◆ **PROMPT**: Return all the data below as it stands, minus the pictures.

◆ **DATASET SECTION**:
───

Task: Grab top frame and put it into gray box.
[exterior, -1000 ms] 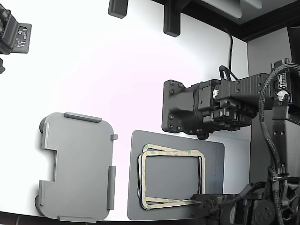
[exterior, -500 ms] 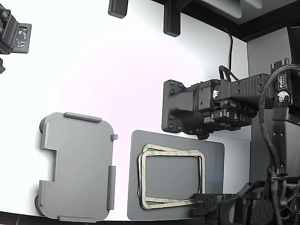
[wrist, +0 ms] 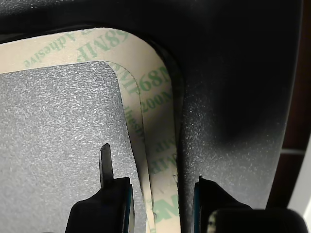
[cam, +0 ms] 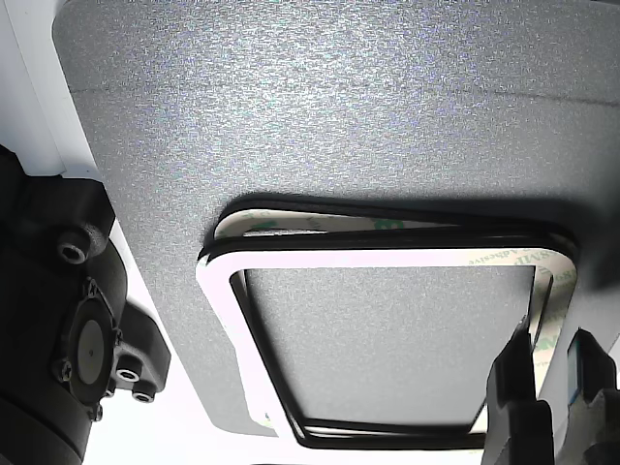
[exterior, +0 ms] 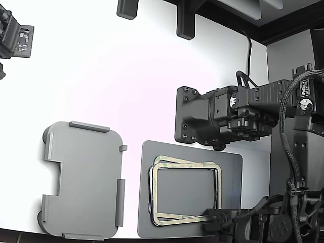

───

◆ **RESPONSE TO THIS TASK**:
Task: Grab top frame and put it into gray box.
[exterior, -1000 ms] 
[exterior, -500 ms] 
[wrist, +0 ms] 
[cam, +0 ms] 
[exterior, +0 ms] 

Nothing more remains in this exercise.